# [What you are asked to do]
Copy the data exactly. Leave nothing out.

# [The data]
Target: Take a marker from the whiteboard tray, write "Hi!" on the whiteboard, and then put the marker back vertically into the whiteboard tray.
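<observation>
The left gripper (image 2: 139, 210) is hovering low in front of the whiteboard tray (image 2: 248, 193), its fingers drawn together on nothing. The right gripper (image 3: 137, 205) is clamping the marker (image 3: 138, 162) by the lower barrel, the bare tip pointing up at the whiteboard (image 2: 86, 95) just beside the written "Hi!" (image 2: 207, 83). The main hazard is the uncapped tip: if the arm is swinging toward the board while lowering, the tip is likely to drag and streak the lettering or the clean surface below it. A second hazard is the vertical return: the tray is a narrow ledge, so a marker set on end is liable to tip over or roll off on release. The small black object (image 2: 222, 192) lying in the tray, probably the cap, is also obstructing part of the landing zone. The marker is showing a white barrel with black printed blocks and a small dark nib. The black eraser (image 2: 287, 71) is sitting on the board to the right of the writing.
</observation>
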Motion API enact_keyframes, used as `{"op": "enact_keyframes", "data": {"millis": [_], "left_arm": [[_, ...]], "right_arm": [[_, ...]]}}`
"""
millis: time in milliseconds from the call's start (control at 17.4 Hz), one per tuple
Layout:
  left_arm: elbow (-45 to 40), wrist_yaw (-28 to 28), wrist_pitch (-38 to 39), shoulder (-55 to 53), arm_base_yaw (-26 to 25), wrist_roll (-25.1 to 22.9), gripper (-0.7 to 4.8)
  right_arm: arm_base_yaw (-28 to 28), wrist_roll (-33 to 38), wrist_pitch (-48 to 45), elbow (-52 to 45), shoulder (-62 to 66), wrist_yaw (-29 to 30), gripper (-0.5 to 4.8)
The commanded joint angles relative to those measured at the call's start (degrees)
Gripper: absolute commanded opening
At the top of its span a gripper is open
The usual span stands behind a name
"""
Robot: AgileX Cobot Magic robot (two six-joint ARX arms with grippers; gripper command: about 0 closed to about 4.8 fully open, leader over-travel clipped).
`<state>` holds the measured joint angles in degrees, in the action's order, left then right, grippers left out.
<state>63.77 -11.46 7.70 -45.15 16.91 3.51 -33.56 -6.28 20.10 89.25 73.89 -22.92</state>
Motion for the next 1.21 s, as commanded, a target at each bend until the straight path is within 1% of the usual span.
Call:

# [Response]
Target: Take a marker from the whiteboard tray, write "Hi!" on the whiteboard, and then put the marker back vertically into the whiteboard tray.
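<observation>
The left gripper (image 2: 139, 210) is hovering low in front of the whiteboard tray (image 2: 248, 193), its fingers drawn together on nothing. The right gripper (image 3: 137, 205) is clamping the marker (image 3: 138, 162) by the lower barrel, the bare tip pointing up at the whiteboard (image 2: 86, 95) just beside the written "Hi!" (image 2: 207, 83). The main hazard is the uncapped tip: if the arm is swinging toward the board while lowering, the tip is likely to drag and streak the lettering or the clean surface below it. A second hazard is the vertical return: the tray is a narrow ledge, so a marker set on end is liable to tip over or roll off on release. The small black object (image 2: 222, 192) lying in the tray, probably the cap, is also obstructing part of the landing zone. The marker is showing a white barrel with black printed blocks and a small dark nib. The black eraser (image 2: 287, 71) is sitting on the board to the right of the writing.
</observation>
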Motion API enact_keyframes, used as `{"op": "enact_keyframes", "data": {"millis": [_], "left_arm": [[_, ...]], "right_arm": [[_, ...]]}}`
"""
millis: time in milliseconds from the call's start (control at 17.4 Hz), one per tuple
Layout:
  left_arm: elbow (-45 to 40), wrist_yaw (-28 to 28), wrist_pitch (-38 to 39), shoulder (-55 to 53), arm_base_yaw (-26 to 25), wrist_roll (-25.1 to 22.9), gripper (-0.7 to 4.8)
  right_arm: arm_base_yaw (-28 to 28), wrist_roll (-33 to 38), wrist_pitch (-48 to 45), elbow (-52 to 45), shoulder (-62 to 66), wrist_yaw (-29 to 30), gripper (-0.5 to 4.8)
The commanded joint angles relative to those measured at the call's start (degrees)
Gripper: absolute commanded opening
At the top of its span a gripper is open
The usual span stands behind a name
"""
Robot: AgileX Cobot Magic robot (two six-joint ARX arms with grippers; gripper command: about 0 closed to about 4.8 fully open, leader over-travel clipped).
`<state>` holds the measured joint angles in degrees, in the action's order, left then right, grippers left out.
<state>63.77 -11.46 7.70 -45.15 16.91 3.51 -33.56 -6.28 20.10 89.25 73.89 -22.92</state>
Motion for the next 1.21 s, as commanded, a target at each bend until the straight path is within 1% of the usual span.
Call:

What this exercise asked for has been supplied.